▶ Information shown:
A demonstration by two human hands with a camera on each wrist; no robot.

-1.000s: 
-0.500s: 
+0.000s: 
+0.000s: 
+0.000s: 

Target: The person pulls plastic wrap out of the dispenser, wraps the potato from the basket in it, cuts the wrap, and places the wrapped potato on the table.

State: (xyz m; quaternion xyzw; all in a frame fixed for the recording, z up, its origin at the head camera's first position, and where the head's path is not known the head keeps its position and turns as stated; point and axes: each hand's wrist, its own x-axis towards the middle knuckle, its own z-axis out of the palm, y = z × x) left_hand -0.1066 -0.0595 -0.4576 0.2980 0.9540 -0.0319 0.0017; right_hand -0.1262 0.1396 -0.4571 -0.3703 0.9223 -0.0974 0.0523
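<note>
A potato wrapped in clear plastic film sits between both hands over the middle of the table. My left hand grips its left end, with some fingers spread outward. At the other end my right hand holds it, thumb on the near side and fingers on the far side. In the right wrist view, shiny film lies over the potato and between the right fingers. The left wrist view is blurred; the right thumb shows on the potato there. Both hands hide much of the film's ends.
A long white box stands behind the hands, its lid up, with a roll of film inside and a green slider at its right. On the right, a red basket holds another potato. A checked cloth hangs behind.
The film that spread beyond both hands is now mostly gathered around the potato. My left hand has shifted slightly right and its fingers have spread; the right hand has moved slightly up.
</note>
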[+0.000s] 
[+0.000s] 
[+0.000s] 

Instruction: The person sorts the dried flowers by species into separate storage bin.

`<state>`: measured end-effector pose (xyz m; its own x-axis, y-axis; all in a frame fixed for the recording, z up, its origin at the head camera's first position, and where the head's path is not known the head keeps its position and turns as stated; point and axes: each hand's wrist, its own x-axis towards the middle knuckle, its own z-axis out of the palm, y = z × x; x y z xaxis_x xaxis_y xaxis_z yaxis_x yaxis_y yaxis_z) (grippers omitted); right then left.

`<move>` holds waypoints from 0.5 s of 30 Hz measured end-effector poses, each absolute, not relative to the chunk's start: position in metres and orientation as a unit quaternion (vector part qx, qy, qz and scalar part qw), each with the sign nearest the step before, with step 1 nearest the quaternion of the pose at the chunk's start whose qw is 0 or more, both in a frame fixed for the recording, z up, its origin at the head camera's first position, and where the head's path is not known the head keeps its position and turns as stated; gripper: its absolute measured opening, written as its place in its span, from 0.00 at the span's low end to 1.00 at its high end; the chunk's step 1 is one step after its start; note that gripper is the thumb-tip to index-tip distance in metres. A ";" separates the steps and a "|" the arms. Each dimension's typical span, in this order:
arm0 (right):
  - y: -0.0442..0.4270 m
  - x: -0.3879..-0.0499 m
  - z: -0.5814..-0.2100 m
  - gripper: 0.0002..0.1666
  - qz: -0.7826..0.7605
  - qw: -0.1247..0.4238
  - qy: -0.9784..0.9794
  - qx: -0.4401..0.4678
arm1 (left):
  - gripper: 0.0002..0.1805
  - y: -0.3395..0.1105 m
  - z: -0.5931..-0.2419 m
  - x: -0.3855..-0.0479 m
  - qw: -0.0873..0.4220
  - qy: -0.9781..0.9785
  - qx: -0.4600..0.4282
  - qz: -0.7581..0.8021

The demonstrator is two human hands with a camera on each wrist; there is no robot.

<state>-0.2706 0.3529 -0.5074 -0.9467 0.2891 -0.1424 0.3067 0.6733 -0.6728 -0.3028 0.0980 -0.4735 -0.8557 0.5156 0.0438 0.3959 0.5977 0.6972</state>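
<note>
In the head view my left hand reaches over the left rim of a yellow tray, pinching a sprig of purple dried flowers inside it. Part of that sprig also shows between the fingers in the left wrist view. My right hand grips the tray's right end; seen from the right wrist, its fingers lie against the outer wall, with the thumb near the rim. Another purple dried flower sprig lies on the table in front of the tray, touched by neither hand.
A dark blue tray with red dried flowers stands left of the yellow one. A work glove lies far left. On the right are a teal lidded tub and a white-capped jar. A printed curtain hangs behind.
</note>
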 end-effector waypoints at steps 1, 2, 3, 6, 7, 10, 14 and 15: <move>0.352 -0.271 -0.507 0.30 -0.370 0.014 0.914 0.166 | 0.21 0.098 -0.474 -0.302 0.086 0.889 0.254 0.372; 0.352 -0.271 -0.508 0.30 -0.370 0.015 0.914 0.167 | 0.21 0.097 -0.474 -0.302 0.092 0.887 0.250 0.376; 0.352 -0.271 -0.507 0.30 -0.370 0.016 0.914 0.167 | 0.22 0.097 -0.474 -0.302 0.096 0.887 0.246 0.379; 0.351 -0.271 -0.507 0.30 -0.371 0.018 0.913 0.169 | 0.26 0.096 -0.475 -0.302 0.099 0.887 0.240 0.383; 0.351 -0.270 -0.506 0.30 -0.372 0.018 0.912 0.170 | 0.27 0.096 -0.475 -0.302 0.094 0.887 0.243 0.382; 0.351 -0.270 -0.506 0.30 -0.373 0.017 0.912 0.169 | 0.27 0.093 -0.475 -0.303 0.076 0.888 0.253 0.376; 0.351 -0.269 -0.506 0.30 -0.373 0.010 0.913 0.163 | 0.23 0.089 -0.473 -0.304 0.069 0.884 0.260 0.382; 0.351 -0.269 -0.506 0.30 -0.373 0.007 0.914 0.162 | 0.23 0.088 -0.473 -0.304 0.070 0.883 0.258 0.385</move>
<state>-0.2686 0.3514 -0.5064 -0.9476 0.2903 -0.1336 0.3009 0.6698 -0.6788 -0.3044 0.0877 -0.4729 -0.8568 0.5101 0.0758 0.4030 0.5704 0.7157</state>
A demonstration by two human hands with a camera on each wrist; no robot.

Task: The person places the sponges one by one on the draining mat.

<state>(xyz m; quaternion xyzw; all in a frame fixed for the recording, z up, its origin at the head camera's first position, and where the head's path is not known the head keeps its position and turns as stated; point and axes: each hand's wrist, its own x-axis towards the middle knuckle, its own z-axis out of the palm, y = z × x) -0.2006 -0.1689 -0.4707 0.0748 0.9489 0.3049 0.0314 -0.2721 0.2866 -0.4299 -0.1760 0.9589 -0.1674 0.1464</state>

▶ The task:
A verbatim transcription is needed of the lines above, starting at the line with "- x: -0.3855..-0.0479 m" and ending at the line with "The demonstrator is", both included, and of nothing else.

▶ Exercise solution:
  - x: -0.3855..-0.0479 m
  - qw: -0.0873..0.4220
  - qy: -0.9781..0.9785
  - qx: -0.4600..0.4282
  - qz: -0.7581..0.8021

The demonstrator is two human hands with a camera on each wrist; there is no robot.

The output shown is complete.